Cela sert-il de tutoyer des Élus de la République ? On n’en sait rien mais on se tutoie parce que nous sommes pilotes et que, parfois, cela permet des relations personnelles plus directes. Je pense bien sûr à notre ami Bruno Le Roux, député et ministre « éclair » de l’Intérieur, qui a porté efficacement quelques dossiers pour notre aviation, ainsi qu’à d’autres parlementaires sur les dossiers épais de la relance de l’aviation générale ou de la défense des aérodromes. Cela pouvait prendre la forme d’un soutien directe à la Chambre, avec invitations au Palais pour nous assurer de leur appui et participation à nos congrès et Fly-In, une façon aussi pour eux de rencontrer parfois un électorat de pilotes mal aimés.

Mais ce n’est pas parce que je tutoyais autrefois Nicolas Hulot que sa nomination comme ministre d’État, ministre de la Transition écologique et solidaire, avec Élisabeth Borne comme ministre déléguée aux Transports, a fait naître chez moi l’espoir que l’aérien allait se voir réhabilité.

Rien que le nom de son ministère fait peur ! Mais, au moins, je suis soulagé de voir passer à la trappe l’autocrate Ségolène Royal, comme Nathalie Kosciusko-Morizet avant elle. Deux ministres incapables de prononcer devant un parterre de présidents les mots « transport aérien, compagnie aérienne, Air France, Dassault, Airbus, etc. », ni d’évoquer ce qui touche à la vie ordinaire de millions de gens et à l’emploi de centaines de milliers d’autres ; ne parlons même pas de l’aviation générale qui ne représente « que » 4 milliards d’euros de CA et « seulement » 20 000 emplois.

À mon sens, ces deux politiques-là n’auraient jamais dû s’occuper de transport. De la même manière qu’on ne fait pas entrer un loup dans la bergerie car le moral des moutons s’en ressent, il ne faut pas mettre des populistes traqueurs de signature carbone aux transports aériens, du moins tant que l’endurance de l’avion électrique dépend de la longueur de la rallonge qui le lie à sa prise.

Notre espoir aujourd’hui, c’est que Nicolas Hulot connaît l’aviation, il l’aime, il l’a longuement pratiquée comme privé en tant que pilote ULM, hélico et avion : « J’aime le pilotage pur, sans contrainte. Avec mon ULM, je décolle de l’eau, je vais aux Îles Chausey, je ne demande rien à personne. En montagne, j’ai un peu ce sentiment-là. » nous avait-il déclaré il y a 30 ans…

Nicolas Hulot a aussi pratiqué l’aviation comme professionnel : « A la télévision, ma motivation c’est avant tout l’image et l’esthétisme. Eh bien, c’est simple, l’aéronautique rend tout beau. Survolé, le plus triste des paysages va avoir un côté éclatant. Dans des régions grandioses, cela devient un vrai show. C’est pourquoi j’use et abuse des choses qui volent.
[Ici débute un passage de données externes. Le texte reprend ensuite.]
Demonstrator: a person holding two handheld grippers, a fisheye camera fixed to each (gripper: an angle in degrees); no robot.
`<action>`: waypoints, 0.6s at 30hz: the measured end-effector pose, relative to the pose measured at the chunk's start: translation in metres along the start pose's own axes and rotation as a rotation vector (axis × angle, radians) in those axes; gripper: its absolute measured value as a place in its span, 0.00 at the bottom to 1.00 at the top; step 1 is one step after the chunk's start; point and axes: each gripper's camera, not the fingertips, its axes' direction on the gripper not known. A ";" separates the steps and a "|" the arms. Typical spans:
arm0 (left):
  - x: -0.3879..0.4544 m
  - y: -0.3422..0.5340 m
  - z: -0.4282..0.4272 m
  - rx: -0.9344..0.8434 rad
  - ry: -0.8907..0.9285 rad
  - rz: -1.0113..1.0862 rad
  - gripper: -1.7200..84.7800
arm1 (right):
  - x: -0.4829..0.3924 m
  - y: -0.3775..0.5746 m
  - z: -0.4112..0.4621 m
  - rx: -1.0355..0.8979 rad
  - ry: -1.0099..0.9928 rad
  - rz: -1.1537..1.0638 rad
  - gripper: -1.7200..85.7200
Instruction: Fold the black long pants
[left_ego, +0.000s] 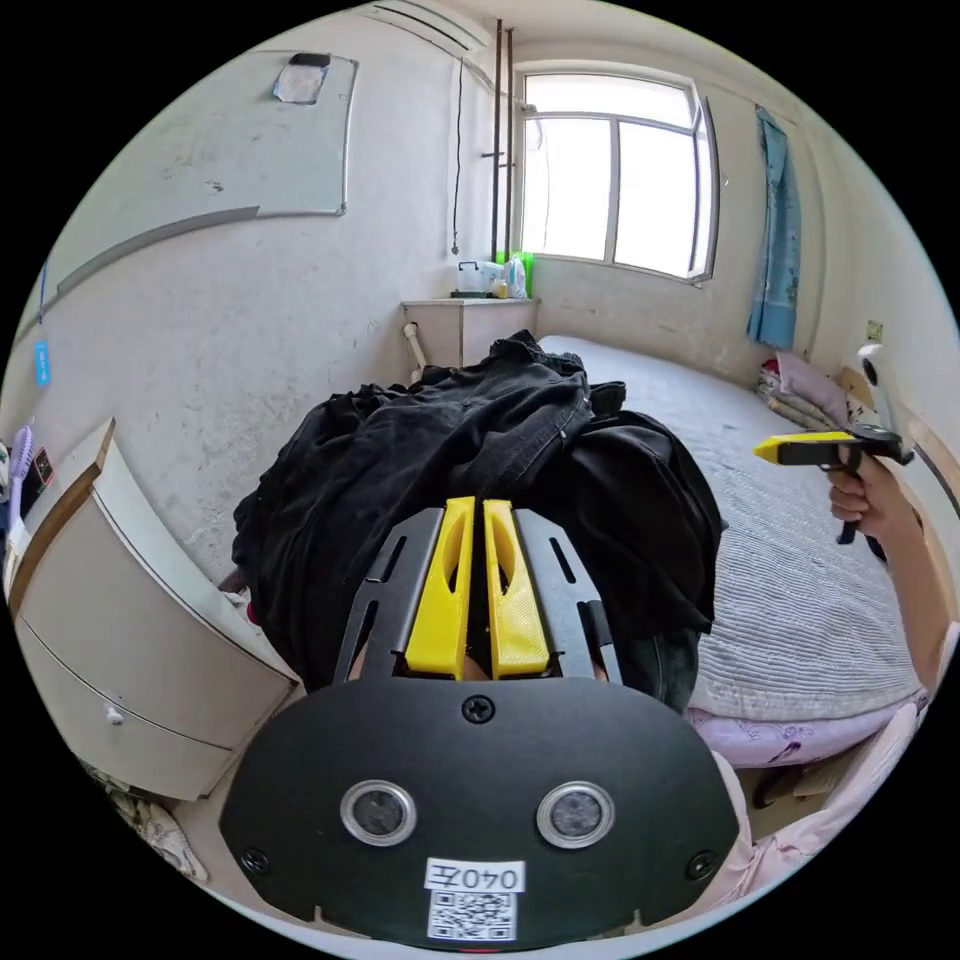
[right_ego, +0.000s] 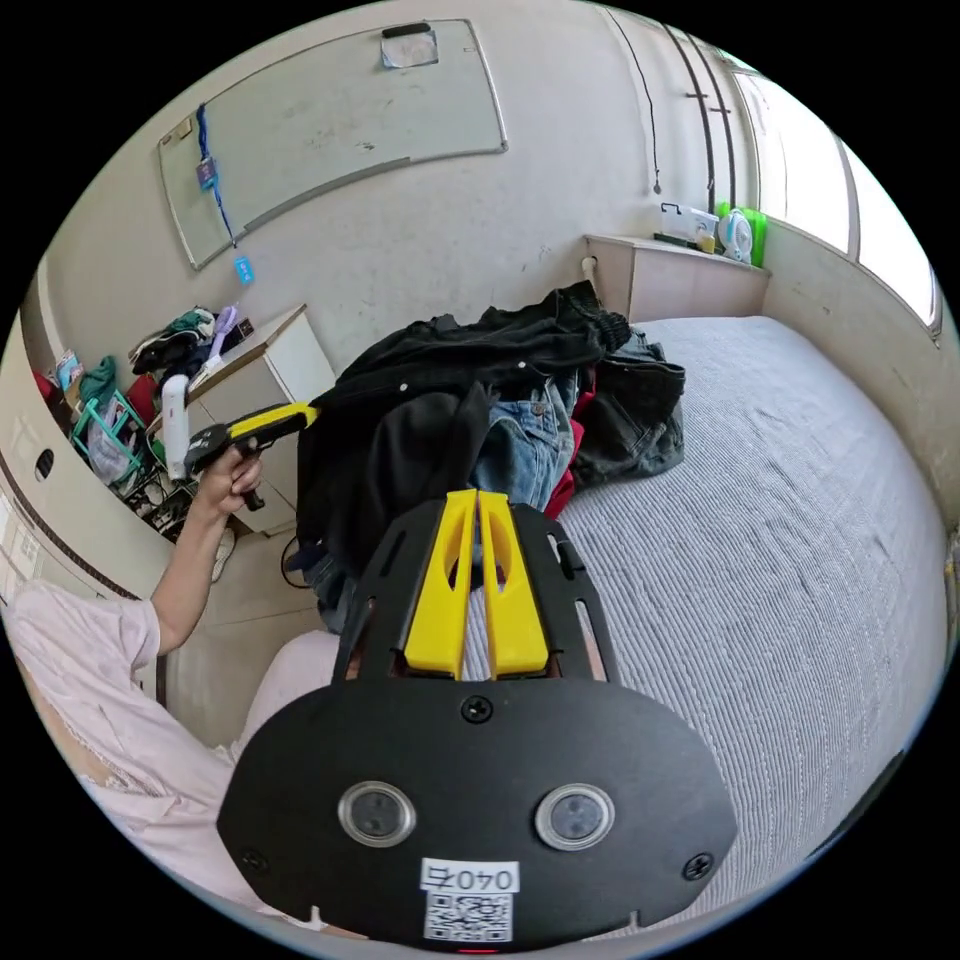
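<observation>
Pile of clothes (left_ego: 470, 480) at the bed's (right_ego: 760, 520) wall-side edge: left tongs (left_ego: 478, 510) nearest, right tongs (right_ego: 478, 505) farther, both closed, empty, pants unidentifiable within.

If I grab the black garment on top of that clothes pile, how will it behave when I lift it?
The black garment will probably go limp and hang in folds, since it lies crumpled over the clothes pile. It likely snags the jeans tangled beneath. It drapes past the bed edge, so a pull may slide it off.
</observation>
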 end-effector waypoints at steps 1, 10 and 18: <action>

Comme j’ai une grande panoplie qui va de l’autogire à l’Alpha Jet en passant par le ballon et le delta, j’en profite au maximum […] Les gens découvrent un engin, une pratique, un savoir-faire et ça, ils adorent ! Ils ont peut-être l’impression que je me fais plaisir mais ils partagent mon plaisir, mon émotion […] Je leur explique que cela s’apprend, que c’est amusant, que cela vaut le coup de se donner la peine pour cela. Lorsque je leur montre une discipline qu’ils ne connaissent pas, les téléspectateurs se disent : « Si Hulot le fait avec ses 53 kg tout mouillé, je peux le faire moi aussi ». Je ne veux pas mettre de barrière, je veux être incitatif. »

Eh bien, on compte donc sur toi, Nicolas, pour porter une attention bienveillante sur l’aviation générale, encourager l’apprentissage du pilotage des jeunes par des aides, bloquer Notre-Dame-des-Landes, interrompre la politique de fermeture des aérodromes secondaires indispensables à la collectivité, en finir avec la disparition des points de passage frontaliers, etc.

Au nom de tous ceux qui privilégient le tutoiement au port de la cravate, au nom de nos lecteurs, nous te souhaitons des vents favorables. Nous sommes prêts à t’aider à rendre à notre aviation – déjà écologiquement responsable à chaque fois qu’elle le peut – toute la place qu’elle devrait avoir dans ton ministère.